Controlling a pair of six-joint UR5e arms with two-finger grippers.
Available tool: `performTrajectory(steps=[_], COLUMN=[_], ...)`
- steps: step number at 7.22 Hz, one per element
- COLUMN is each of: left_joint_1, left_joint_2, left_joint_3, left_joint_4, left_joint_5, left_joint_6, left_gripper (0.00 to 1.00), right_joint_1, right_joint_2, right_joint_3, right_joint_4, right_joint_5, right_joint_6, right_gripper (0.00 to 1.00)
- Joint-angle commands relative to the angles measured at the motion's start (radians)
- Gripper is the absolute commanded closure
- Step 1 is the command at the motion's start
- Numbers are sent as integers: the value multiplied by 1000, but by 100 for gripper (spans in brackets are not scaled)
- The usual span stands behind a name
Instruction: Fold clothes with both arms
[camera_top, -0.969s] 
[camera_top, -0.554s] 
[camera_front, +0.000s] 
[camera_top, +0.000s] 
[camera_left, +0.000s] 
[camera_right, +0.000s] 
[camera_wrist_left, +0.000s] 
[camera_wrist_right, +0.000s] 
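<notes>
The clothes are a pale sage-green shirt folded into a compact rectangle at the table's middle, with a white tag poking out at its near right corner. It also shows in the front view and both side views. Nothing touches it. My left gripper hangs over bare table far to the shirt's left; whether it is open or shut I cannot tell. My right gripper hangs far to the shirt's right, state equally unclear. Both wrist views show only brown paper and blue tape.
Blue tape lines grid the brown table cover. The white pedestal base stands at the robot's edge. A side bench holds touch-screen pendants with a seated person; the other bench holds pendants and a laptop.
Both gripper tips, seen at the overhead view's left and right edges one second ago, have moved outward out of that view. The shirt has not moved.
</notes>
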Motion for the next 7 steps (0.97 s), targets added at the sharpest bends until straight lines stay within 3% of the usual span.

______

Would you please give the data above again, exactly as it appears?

Controlling a pair of six-joint UR5e arms with two-finger grippers.
Available tool: `performTrajectory(steps=[_], COLUMN=[_], ...)`
- steps: step number at 7.22 Hz, one per element
- COLUMN is each of: left_joint_1, left_joint_2, left_joint_3, left_joint_4, left_joint_5, left_joint_6, left_gripper (0.00 to 1.00), right_joint_1, right_joint_2, right_joint_3, right_joint_4, right_joint_5, right_joint_6, right_gripper (0.00 to 1.00)
- Joint-angle commands relative to the angles measured at the motion's start (radians)
- Gripper is the absolute commanded closure
- Step 1 is the command at the motion's start
- Numbers are sent as integers: the value multiplied by 1000, but by 100 for gripper (spans in brackets are not scaled)
- The usual span stands behind a name
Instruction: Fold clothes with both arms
[camera_top, -0.969s] 
[camera_top, -0.554s] 
[camera_front, +0.000s] 
[camera_top, +0.000s] 
[camera_left, +0.000s] 
[camera_right, +0.000s] 
[camera_wrist_left, +0.000s] 
[camera_wrist_right, +0.000s] 
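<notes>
The clothes are a pale sage-green shirt folded into a compact rectangle at the table's middle, with a white tag poking out at its near right corner. It also shows in the front view and both side views. Nothing touches it. My left gripper hangs over bare table far to the shirt's left; whether it is open or shut I cannot tell. My right gripper hangs far to the shirt's right, state equally unclear. Both wrist views show only brown paper and blue tape.
Blue tape lines grid the brown table cover. The white pedestal base stands at the robot's edge. A side bench holds touch-screen pendants with a seated person; the other bench holds pendants and a laptop.
Both gripper tips, seen at the overhead view's left and right edges one second ago, have moved outward out of that view. The shirt has not moved.
</notes>
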Motion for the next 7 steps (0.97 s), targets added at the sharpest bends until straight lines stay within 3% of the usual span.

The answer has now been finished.